Random Projection and Its Expectation


A couple of months ago I was asked the following question during an interview (for propriatary concerns I’m not gonna disclose the industry or name of the company): \(\newcommand{R}{\mathbb{R}} \newcommand{E}{\text{E}} \newcommand{bs}{\mathbf} \newcommand{N}{\mathbb{N}}\)

Assume \(k\), \(n\in\N\) and \(k < n\). For a uniformly chosen subspace \(\R^k\subsetneq\R^n\) we define the orthogonal projection as \(P:\R^n\mapsto\R^n\). Find \(\E[P(\bs{v})]\) where \(\bs{v}\in\R^n\) is given.

It’s an interesting question and also a totally novel one to me at that time. How do we define a “uniformly” chosen subspace and its corresponding projection? What are the possible intuitions in this simple piece of question? Despite the busy schoolwork and student projects, these thoughts persist in my mind and drive me digging this question from time to time. Curiosity has been aroused and an appetite is meant to be satisfied.

Problem Re-formulation

In order to solve this problem, we need to fully understand what’s been asked. So now we’ve got two non-negative integers \(k<n\) and two spaces, namely \(\R^n\) and \(\R^k\). We know \(\R^k\) is somehow randomly selected as a subspace of \(\R^n\) and this randomness is uniform. For each of such selection, we can make an orthogonal projection of the given point1 \(\bs{v}\) onto \(\R^k\). Note here the projection is defined from \(\R^n\) to \(\R^n\), which means we’re not interested in the projected value on \(\R^k\) but the projection itself. In other words, we’re focusing on the projected vector’s behavior in the same space as \(\bs{v}\) here.

Simple Example

The simplest example (well, it’s in fact not THE simplest as we could always project \(\bs{v}\) onto \(\R^0\) and the resulting expectation would be a zero vector) would be \(n=2\) and \(k=1\). For any given \(\bs{v}\), we can always draw a graph as below.
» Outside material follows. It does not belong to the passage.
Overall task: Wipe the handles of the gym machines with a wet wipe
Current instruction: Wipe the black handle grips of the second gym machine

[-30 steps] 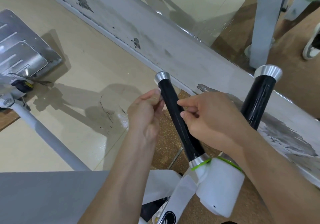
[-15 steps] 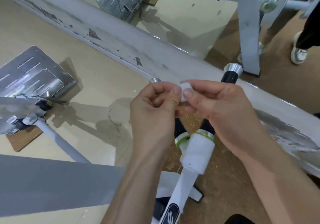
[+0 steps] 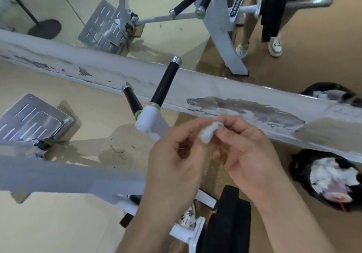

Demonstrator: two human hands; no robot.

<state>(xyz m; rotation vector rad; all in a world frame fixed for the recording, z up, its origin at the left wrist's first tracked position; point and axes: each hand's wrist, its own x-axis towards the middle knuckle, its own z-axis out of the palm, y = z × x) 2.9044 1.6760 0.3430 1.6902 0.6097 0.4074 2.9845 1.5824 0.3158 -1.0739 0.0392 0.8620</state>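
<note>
The left grip (image 3: 176, 154) and the right grip (image 3: 248, 154), both bare hands, meet fingertip to fingertip in the middle of the view. Each has its fingers curled in, pinching a small bunched white wet wipe (image 3: 208, 132) between them. The left thumb and forefinger hold its near left end. The right fingertips hold its far right end.

The wipe is held in the air, apart from the machine's handles and to their right and nearer. The long black handle (image 3: 165, 82) tilts up and away, ending in a silver cap. The shorter black handle (image 3: 132, 101) stands just left of it. Both rise from a white collar (image 3: 147, 119) ringed in green, just left of the left grip.

Behind them a scuffed grey-white ledge (image 3: 235, 94) runs across the scene under a mirror. On the floor at the left lies a ridged metal footplate (image 3: 33, 119). A grey machine beam (image 3: 58, 176) crosses the near left. At the right stands a black-lined bin (image 3: 329, 178) holding white scraps.
</note>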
The random subspace in this case is illustrated by the straight gray line, which determines the projection \(P(\bs{v})=\bs{h}\) as in the graph. We know we’re now uniformly selecting this subspace when we rotate this line centered at the origin accordingly. This means the angle between \(\bs{v}\) and \(\bs{h}\), denoted by \(\theta\), is a uniform random variable on \([0, 2\pi)\). Further, simple geometry tells us the angle between \(\bs{v}\) and \(\bs{h} - \bs{v}/2\) is merely \(2\theta\), which is therefore, also uniformly distributed on \([0, 4\pi)\). Now that we know \(\bs{h}\) uniformly lies on the red circle, we conclude the expected projection, in this particular case, is \(\bs{v}/2\).
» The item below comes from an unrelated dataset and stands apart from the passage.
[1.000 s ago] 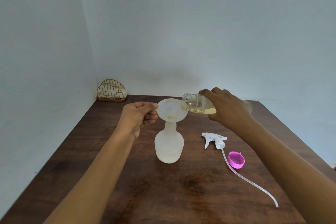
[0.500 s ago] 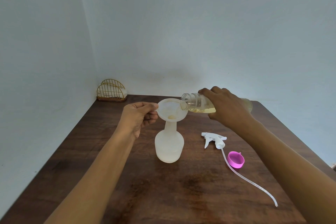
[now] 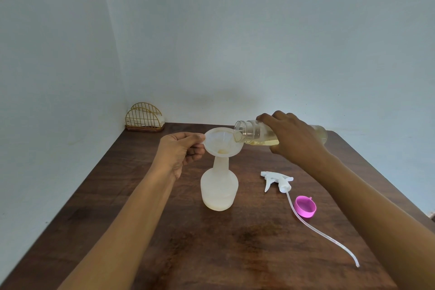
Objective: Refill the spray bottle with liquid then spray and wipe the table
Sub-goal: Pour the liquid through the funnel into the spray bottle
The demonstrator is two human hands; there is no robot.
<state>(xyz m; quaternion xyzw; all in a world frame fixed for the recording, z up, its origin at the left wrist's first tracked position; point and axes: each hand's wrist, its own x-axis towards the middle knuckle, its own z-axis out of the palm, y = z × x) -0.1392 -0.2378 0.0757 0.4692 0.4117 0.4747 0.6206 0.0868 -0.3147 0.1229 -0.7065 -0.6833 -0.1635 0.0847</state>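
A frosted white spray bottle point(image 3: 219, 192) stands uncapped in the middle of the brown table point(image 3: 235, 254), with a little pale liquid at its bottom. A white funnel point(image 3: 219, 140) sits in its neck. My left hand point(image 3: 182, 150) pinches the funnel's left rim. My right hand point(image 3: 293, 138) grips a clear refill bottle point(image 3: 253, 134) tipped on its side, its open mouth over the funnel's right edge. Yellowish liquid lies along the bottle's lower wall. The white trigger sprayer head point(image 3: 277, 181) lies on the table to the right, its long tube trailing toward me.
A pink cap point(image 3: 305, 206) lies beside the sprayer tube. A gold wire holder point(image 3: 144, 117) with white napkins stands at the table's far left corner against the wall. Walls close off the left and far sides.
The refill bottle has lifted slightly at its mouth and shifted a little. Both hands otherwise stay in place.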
While it gets geometrically difficult to imagine, not to mention to draw, the case of larger \(n\) and \(k\), this example has given us a pretty nice guess:

\[ \E[P(v)] = \frac{k}{n}\bs{v}. \]

Can we prove it in higher dimensions and general cases?

Rigorous Proof

Proof. Now we try to prove that our previous statement is true. For any set of orthogonal bases2 \(\bs{e}=(\bs{e}_1,\bs{e}_2,\dots,\bs{e}_n)\in\R^{n\times n}\), we uniformly choose a subset \((\bs{e}_{n_1}, \bs{e}_{n_2},\dots,\bs{e}_{n_k})\) and define a subspace \(\R^k\) on them. The projected value on any basis \(\bs{e}_j\) is \(\bs{e}_j'\bs{v}\) and the corresponding vector component would be \(\bs{e}_j\bs{e}_j'\bs{v}\). Therefore, the orthogonal projection of \(\bs{v}\) is given by

\[ P(\bs{v}) = \sum_{j=1}^{k}\bs{e}_{n_j}\bs{e}_{n_j}'\bs{v} = \bs{eDe'v} \in \R^n \]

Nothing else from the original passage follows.